• EXERCISE DESCRIPTION:
Every entry must appear in the answer exactly as it does here.

○ ○ ○ ○

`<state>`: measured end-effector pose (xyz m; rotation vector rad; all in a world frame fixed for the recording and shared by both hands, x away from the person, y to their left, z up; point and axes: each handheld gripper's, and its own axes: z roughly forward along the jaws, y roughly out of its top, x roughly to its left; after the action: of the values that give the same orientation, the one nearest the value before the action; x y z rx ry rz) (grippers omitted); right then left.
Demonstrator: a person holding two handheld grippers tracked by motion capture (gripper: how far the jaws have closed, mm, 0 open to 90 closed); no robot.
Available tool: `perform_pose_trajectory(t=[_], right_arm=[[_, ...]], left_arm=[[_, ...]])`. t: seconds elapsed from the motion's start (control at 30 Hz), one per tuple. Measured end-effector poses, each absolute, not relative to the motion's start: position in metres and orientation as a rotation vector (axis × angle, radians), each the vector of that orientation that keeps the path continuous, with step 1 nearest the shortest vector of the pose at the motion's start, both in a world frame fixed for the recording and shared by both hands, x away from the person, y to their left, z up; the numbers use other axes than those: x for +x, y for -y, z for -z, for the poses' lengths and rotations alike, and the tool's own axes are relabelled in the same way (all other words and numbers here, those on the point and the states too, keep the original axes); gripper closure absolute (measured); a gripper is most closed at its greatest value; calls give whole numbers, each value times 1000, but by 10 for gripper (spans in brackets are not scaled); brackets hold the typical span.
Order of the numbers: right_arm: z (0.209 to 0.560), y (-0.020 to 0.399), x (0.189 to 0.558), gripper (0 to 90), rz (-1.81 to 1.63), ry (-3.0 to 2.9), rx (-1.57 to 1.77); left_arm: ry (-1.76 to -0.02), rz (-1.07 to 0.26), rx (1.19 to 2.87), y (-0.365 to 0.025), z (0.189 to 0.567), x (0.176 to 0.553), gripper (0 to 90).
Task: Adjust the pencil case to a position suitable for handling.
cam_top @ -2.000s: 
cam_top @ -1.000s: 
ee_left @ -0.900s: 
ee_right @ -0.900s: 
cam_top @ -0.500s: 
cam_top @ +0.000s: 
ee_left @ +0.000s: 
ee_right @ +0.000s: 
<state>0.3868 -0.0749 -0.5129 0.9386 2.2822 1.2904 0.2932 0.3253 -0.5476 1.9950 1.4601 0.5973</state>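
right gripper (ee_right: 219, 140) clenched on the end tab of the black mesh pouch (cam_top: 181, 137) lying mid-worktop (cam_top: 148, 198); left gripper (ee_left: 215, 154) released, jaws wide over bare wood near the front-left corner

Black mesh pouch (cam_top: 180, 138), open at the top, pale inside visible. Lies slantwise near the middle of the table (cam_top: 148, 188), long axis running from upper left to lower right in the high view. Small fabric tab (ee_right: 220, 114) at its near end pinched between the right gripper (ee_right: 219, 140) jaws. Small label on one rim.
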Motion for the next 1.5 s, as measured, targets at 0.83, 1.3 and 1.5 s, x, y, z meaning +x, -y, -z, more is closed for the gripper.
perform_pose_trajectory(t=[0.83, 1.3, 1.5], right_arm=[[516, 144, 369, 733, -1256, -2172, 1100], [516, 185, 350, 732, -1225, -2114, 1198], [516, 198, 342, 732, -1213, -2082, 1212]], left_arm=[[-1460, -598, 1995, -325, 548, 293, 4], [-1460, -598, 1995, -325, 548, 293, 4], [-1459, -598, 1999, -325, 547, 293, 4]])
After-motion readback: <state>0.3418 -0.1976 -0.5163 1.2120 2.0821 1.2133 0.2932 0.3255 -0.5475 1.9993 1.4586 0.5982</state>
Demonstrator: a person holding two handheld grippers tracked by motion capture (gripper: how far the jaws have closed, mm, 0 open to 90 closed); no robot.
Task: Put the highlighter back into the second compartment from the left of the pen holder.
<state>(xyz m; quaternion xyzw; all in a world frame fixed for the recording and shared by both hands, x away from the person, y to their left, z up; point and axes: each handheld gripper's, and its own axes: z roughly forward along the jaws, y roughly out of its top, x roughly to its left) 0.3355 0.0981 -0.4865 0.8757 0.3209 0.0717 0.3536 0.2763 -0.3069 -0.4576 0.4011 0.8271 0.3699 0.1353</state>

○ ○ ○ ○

• SOLUTION BELOW:
`<state>`: measured end-effector pose (xyz m; rotation vector rad; all in a world frame fixed for the recording and shared by both hands, x away from the person, y to their left, z up; point and axes: each handheld gripper's, and its own axes: z roughly forward along the jaws, y roughly out of its top, x roughly to its left; after the action: of the values that give the same orientation, the one nearest the value before the action; x y z rx ry rz) (grippers omitted); right then left.
Demonstrator: a person holding two handheld grippers tracked by motion capture (gripper: how far the jaws have closed, mm, 0 open to 90 closed); no robot.
Available tool: `perform_pose_trajectory(t=[_], right_arm=[[_, ...]], left_arm=[[_, ...]])`. t: seconds elapsed from the motion's start (control at 30 Hz), one per tuple. Measured end-effector poses, each absolute, not relative to the motion's start: position in metres and orientation as a rotation vector (axis × angle, radians), each the vector of that orientation that keeps the path continuous, with step 1 nearest the shortest vector of the pose at the motion's start, both in a world frame fixed for the recording and shared by both hands, x away from the person, y to their left, z up; the numbers use other axes than those: x for +x, y for -y, z for -z, for the poses' lengths and rotations alike, and the tool's own axes are relabelled in the same way (all other words and numbers here, those on the point and the states too, keep the original axes); gripper closure absolute (measured); a gripper is most closed at its greatest value; calls give whole numbers, each value times 1000, but by 10 for gripper (spans in brackets are not scaled); brackets hold the typical span.
Order of the numbers: right_arm: z (0.209 to 0.560), y (-0.020 to 0.399), x (0.189 to 0.558), gripper (0 to 90), rz (-1.81 to 1.63), ry (-3.0 to 2.9), rx (-1.57 to 1.77); left_arm: ry (-1.76 to -0.02), rz (-1.07 to 0.26), rx (1.19 to 2.87), y (-0.365 to 0.025), z (0.189 to 0.567), x (0.176 to 0.553), gripper (0 to 90).
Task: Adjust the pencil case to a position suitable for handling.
cam_top @ -2.000s: 
cam_top @ -1.000s: 
ee_left @ -0.900s: 
ee_right @ -0.900s: 
cam_top @ -0.500s: 
cam_top @ +0.000s: 
ee_left @ +0.000s: 
ee_right @ +0.000s: 
<state>0.3868 -0.0749 -0.5129 0.9386 2.2822 1.2904 0.2932 0.3253 -0.5476 1.9950 1.4601 0.5973</state>
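right gripper (ee_right: 219, 140) clenched on the end tab of the black mesh pouch (cam_top: 181, 137) lying mid-worktop (cam_top: 148, 198); left gripper (ee_left: 215, 154) released, jaws wide over bare wood near the front-left corner

Black mesh pouch (cam_top: 180, 138), open at the top, pale inside visible. Lies slantwise near the middle of the table (cam_top: 148, 188), long axis running from upper left to lower right in the high view. Small fabric tab (ee_right: 220, 114) at its near end pinched between the right gripper (ee_right: 219, 140) jaws. Small label on one rim.
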Motion for the next 1.5 s, as measured, targets at 0.83, 1.3 and 1.5 s, x, y, z meaning +x, -y, -z, more is closed for the gripper.
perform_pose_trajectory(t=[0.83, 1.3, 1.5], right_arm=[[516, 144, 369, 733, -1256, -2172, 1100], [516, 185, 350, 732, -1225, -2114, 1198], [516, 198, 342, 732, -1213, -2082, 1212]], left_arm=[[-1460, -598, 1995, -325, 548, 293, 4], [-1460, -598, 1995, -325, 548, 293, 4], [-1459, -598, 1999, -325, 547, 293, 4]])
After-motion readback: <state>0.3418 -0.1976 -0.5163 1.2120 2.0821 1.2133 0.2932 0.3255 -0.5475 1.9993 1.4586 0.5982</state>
Demonstrator: a person holding two handheld grippers tracked by motion capture (gripper: how far the jaws have closed, mm, 0 open to 90 closed); no robot.
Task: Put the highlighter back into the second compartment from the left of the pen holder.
<state>(xyz m; quaternion xyzw; all in a world frame fixed for the recording and shared by both hands, x away from the person, y to their left, z up; point and axes: each handheld gripper's, and its own axes: z roughly forward along the jaws, y roughly out of its top, x roughly to its left) 0.3355 0.0981 -0.4865 0.8757 0.3209 0.0717 0.3536 0.2763 -0.3069 -0.4576 0.4011 0.8271 0.3699 0.1353</state>

Work on this exercise has been finished.